DARK TOUCH

Film français de Marina De Van

Avec Missy Keating, Marcella Plunket, Padraic Delaney, Charlotte Flyvholm, Matthew Collins, Susie Power, Robert Donelly, Richard Dormer, Catherine Walker, Olga Wehrly, Mark Huberman, Claire Barrett, Art Parkinson, Ella Hayes, Laoise Murphy





Par Henri Lanoë
 
Sortie le 19-03-2014

Durée: 1h30

 

Télékinéma

Remarquée par ses courts–métrages dès ses études à la FEMIS, primée dans de nombreux festivals et nominée aux César pour l’insolite La Promenade, Marina de Van fait une entrée remarquable dans le long-métrage avec Dans ma Peau, en 2002, sorte de confession sur son goût pour l’automutilation, voire le cannibalisme, dont la réalisatrice interprète le rôle principal. Le fort sentiment d’angoisse que distille ce premier film est décuplé par le fait qu’il se déroule de nos jours, dans des décors quotidiens avec des personnages apparemment normaux aux prises avec des soucis professionnels, et qu’il traite du masochisme comme d’une banalité dévoilée. Nous sommes loin des poncifs habituels qui submergent les films de vampires traditionnels : pas de châteaux hantés, ni de revenants, ni d’orages dans la nuit, etc.

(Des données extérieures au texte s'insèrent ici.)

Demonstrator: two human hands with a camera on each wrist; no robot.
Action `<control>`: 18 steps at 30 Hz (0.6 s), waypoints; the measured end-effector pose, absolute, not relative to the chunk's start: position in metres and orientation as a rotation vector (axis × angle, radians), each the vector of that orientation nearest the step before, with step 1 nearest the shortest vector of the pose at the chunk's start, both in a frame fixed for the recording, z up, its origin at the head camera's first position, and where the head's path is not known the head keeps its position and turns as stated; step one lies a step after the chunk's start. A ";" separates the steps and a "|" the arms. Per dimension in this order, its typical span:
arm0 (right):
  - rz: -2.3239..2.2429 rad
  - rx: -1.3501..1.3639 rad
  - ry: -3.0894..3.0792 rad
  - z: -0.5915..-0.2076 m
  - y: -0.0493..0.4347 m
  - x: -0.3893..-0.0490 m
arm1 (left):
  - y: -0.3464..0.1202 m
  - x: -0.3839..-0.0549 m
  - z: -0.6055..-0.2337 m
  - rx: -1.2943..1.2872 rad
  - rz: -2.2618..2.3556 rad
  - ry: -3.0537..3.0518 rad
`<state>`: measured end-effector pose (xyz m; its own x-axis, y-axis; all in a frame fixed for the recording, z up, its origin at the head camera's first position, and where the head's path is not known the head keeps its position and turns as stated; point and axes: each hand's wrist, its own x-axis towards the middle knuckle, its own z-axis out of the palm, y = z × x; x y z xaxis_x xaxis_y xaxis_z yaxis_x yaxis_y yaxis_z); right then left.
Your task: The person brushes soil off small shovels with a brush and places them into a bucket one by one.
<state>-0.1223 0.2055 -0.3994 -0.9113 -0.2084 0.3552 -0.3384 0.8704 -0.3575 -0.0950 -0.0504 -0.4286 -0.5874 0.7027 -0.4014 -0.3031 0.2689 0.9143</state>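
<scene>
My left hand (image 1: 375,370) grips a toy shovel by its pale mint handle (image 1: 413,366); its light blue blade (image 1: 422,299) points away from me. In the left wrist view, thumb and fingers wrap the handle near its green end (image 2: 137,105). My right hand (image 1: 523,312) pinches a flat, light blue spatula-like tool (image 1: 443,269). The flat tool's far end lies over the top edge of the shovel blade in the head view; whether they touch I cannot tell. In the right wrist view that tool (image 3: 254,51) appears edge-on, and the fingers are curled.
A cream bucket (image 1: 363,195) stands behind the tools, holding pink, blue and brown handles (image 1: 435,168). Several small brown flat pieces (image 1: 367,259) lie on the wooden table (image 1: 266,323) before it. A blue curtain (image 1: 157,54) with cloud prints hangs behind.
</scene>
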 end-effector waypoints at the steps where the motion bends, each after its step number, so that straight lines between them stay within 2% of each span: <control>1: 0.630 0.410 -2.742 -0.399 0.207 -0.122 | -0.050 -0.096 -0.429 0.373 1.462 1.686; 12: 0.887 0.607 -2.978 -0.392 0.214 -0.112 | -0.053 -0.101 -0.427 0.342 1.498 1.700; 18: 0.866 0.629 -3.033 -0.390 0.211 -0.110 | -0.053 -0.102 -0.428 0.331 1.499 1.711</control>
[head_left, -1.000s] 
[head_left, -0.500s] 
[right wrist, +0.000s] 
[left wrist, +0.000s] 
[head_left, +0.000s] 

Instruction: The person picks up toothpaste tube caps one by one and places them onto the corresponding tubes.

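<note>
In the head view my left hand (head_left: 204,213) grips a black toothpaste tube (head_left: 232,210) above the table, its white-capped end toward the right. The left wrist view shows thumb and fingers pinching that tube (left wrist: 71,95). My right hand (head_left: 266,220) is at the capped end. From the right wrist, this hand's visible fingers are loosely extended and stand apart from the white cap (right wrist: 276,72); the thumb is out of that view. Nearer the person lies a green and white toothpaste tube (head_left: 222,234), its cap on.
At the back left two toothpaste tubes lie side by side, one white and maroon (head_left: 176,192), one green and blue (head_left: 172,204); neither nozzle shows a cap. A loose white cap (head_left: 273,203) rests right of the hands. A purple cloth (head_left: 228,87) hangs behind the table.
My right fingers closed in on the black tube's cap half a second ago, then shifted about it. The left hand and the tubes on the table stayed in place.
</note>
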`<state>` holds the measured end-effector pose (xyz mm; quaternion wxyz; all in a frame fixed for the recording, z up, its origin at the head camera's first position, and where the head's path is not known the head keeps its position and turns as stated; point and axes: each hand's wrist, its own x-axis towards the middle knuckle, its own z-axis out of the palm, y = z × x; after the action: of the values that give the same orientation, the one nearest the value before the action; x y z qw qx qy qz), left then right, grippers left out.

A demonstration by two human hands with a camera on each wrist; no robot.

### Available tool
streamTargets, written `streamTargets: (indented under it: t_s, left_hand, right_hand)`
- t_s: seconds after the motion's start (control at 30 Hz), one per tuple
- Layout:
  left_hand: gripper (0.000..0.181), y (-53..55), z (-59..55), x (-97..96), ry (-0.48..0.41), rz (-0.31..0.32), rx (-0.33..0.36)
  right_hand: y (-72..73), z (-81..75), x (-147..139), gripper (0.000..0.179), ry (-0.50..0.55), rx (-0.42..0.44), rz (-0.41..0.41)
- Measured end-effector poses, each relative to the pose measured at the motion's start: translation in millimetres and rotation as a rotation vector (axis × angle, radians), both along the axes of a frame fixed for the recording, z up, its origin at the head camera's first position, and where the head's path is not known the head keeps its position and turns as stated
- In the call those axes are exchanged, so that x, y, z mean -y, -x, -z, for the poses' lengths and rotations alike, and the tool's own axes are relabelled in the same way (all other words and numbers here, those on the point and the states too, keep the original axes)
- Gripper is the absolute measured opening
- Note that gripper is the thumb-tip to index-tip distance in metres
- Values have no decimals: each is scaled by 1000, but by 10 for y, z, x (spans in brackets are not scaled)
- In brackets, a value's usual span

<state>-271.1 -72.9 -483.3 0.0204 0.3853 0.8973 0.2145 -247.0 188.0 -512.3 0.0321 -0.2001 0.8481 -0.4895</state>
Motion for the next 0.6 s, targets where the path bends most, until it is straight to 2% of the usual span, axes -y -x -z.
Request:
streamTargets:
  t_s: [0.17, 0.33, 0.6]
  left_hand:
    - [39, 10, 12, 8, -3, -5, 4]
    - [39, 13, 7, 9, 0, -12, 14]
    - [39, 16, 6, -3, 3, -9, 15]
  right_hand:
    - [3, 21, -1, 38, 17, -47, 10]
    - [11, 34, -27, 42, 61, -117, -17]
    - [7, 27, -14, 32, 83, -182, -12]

Après ce coup d’éclat, Marina de Van alterne une activité d’actrice et de co-scénariste en travaillant sur des films de François Ozon ou Pascal Bonitzer, réalisateurs connus pour s’écarter également des chemins balisés de la production courante. En 2009, son deuxième film Ne te retourne pas est sélectionné (hors compétition) pour le Festival de Cannes. L’accueil critique est partagé, allant de la louange au sarcasme mais, là encore, l’étrangeté de la situation se développe dans un monde « normal » et reste l’atout essentiel de ce scénario ambigu.

De façon surprenante, Dark Touch abandonne aujourd’hui cette normalité, qui donnait la "de Van Touch" à ses thèmes pervers, pour collectionner les clichés écartés jusqu’à présent : nuit de tempête, maison isolée dans la forêt, grincements et bruits mystérieux qui terrifient une fillette de onze ans aux prises avec l’attaque violente des meubles et objets divers qui dévastent la demeure et tuent, finalement, ses parents. Des voisins charitables viennent recueillir l’orpheline mais le phénomène va se reproduire chez eux et ils vont connaître le même sort… C’est donc la fillette, dotée de pouvoirs "télékinésiques", qui est à l’origine de ces drames : de victime, elle passe au statut de coupable. On ne peut pas dire que cette découverte va alimenter notre capacité d’empathie à son égard. Quarante ans après L’Exorciste, sommet du cinéma « Hou, fais-moi peur ! », on s’étonne de voir le talent de Marina de Van se fourvoyer dans une telle direction, alors qu’elle a la capacité de nous angoisser sans les accessoires tapageurs du film "gore". Dark Touch est en langue anglaise car il a dû être réalisé en Irlande et en Suède, la commission de la DDASS ayant refusé d’agréer le scénario, ce qui étonne encore la réalisatrice.